# Using a small heater with 2 batteries and an invertor



## woldsweather (Feb 18, 2016)

Not very techy minded. Only 2 nights out in the MH. We have 300w solar panel 2 batteries. I tried out using a small greenhouse heater (no idea on wattage/output) today (on the drive) but the invertor made an unhealthy sounding whistle. I am wondering if there is the possibility of a very low power heater to take the cold off at night rather than use gas?


----------



## st3v3 (Feb 18, 2016)

Batteries don't really work for making heat sorry.


----------



## Deleted member 9849 (Feb 18, 2016)

You really don't want to be using any mains appliance with a heating element through an inverter on 12volts,it will soon flatten the leisure batteries.Gas heating is the way to go when off grid.


----------



## woldsweather (Feb 18, 2016)

Just  seems wrong sleeping with gas on.


----------



## trevskoda (Feb 18, 2016)

Forget a inverter as it will eat batterys and the gh is about 60w total usless,go for either diesel night heater or the older caravan indirect gas heater which uses no lecy and are safe


----------



## Deleted member 9849 (Feb 18, 2016)

woldsweather said:


> Just  seems wrong sleeping with gas on.



Winter duvet...15 tog rating.....alternatively.... :shag:


----------



## woldsweather (Feb 18, 2016)

trevskoda said:


> Forget a inverter as it will eat batterys and the gh is about 60w total usless,go for either diesel night heater or the older caravan indirect gas heater which uses no lecy and are safe



I don't have a choice I have a MH with gas bottles and an invertor and microwave. We just use it to briefly warm up already cooked food.


----------



## woldsweather (Feb 18, 2016)

Well weve just forked out 27 K and that's what we have.


----------



## Teutone (Feb 18, 2016)

woldsweather said:


> Well weve just forked out 27 K and that's what we have.
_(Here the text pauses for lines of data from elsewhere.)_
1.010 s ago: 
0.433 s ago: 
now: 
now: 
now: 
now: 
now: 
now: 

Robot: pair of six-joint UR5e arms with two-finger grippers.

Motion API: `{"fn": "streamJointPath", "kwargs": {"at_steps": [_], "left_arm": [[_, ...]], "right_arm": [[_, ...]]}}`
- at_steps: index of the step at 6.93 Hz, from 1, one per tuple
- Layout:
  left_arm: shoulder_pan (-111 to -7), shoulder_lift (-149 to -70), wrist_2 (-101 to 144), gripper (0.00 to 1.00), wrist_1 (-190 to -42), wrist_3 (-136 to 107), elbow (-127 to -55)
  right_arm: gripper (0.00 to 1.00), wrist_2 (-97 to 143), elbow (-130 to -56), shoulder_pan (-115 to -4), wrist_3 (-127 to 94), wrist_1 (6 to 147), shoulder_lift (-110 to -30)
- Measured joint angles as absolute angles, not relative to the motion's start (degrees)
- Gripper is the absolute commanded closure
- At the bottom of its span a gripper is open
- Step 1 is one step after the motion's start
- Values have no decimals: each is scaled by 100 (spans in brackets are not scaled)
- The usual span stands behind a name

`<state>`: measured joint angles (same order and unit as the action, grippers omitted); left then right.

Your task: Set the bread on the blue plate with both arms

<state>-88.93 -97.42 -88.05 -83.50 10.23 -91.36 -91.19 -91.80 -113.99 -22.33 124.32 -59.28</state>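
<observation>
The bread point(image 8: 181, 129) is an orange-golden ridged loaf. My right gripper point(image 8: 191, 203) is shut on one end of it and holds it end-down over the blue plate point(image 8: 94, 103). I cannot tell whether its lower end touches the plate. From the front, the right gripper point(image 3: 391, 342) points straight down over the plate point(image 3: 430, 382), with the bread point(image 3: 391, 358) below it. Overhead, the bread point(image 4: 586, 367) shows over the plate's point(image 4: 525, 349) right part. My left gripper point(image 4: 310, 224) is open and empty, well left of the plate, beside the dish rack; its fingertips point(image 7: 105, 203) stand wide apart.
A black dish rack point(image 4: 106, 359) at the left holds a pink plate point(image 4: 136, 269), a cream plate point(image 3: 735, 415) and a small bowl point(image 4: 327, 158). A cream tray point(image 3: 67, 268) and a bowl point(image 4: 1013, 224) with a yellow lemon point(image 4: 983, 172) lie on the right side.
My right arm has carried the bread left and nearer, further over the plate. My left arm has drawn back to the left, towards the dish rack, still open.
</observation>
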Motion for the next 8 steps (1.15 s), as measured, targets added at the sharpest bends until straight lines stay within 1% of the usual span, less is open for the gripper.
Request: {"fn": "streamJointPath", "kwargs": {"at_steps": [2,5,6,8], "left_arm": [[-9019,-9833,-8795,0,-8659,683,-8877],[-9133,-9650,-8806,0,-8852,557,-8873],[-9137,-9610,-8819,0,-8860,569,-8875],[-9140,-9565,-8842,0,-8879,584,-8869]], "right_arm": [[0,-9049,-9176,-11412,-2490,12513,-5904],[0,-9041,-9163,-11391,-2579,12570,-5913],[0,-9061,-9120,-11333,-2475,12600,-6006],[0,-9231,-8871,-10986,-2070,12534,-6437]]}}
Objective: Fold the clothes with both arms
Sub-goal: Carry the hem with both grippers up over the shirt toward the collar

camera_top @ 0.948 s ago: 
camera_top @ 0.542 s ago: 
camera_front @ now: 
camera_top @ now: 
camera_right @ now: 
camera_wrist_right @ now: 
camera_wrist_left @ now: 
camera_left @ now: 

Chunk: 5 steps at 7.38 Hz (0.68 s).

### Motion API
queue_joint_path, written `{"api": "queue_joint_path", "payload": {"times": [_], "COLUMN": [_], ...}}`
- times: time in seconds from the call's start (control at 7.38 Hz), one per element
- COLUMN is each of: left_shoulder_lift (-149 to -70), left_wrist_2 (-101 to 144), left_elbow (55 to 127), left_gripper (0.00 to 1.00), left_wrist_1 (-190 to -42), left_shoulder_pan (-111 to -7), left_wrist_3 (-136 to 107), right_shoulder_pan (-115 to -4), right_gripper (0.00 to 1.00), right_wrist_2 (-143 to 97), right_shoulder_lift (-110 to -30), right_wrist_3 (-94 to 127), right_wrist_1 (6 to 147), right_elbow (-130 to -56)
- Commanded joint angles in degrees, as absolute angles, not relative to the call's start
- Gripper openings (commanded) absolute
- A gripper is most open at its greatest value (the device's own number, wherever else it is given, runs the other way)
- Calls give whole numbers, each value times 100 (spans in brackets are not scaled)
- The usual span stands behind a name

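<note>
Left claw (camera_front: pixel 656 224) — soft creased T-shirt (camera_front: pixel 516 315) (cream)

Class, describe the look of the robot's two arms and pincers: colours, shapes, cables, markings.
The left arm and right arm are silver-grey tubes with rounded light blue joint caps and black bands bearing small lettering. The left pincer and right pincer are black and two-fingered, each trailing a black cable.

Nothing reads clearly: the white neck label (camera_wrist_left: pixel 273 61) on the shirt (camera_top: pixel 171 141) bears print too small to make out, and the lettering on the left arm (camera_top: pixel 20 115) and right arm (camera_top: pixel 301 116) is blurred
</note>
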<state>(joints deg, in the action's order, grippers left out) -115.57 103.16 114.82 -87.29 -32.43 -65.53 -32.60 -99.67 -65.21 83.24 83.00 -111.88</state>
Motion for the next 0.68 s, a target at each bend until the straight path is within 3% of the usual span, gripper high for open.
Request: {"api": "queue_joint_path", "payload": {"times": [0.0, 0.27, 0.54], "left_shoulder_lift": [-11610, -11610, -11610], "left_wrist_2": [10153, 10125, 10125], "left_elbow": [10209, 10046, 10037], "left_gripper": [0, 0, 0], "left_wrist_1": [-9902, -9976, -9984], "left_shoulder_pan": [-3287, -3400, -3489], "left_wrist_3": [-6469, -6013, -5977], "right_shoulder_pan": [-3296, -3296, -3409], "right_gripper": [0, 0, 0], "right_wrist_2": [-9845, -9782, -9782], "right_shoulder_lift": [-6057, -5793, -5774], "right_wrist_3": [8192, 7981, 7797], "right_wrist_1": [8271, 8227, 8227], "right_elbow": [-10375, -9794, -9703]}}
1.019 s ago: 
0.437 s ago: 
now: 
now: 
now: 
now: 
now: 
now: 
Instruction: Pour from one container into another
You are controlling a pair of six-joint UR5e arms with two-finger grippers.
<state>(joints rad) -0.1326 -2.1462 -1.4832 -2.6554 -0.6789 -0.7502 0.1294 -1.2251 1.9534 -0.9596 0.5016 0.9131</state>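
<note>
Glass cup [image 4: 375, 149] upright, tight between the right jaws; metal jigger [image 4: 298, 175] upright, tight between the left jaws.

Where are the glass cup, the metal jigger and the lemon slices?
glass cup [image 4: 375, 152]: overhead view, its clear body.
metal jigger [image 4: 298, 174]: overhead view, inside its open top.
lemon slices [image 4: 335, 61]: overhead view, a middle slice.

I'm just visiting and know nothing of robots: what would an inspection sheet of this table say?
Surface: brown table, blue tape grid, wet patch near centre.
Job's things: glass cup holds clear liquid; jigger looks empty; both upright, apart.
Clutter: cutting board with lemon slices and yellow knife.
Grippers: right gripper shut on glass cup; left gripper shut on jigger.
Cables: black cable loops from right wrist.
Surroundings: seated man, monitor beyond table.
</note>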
Thousands of motorhomers around Europe sleep with the gas heater running.


----------



## Stealthcamper99 (Feb 18, 2016)

You raise a good point though. I was looking for a decent overnight silent heater that runs from something other than diesel (Too noisy) or gas (I don't have any) 

So far I haven't found a 100% ideal solution.

Andy


----------



## Deleted member 5816 (Feb 18, 2016)

Have you not got an Eberspacher heater ? what type of heating do you have ?

Alf



woldsweather said:


> Not very techy minded. Only 2 nights out in the MH. We have 300w solar panel 2 batteries. I tried out using a small greenhouse heater (no idea on wattage/output) today (on the drive) but the invertor made an unhealthy sounding whistle. I am wondering if there is the possibility of a very low power heater to take the cold off at night rather than use gas?


----------



## woldsweather (Feb 18, 2016)

OK will fit CO monitor and go for it!


----------



## 0191carl (Feb 18, 2016)

Diesel night heater the way forward with thermostat just upgraded mine as old was either on or off


----------



## Mul (Feb 18, 2016)

Teutone said:


> Thousands of motorhomers around Europe sleep with the gas heater running.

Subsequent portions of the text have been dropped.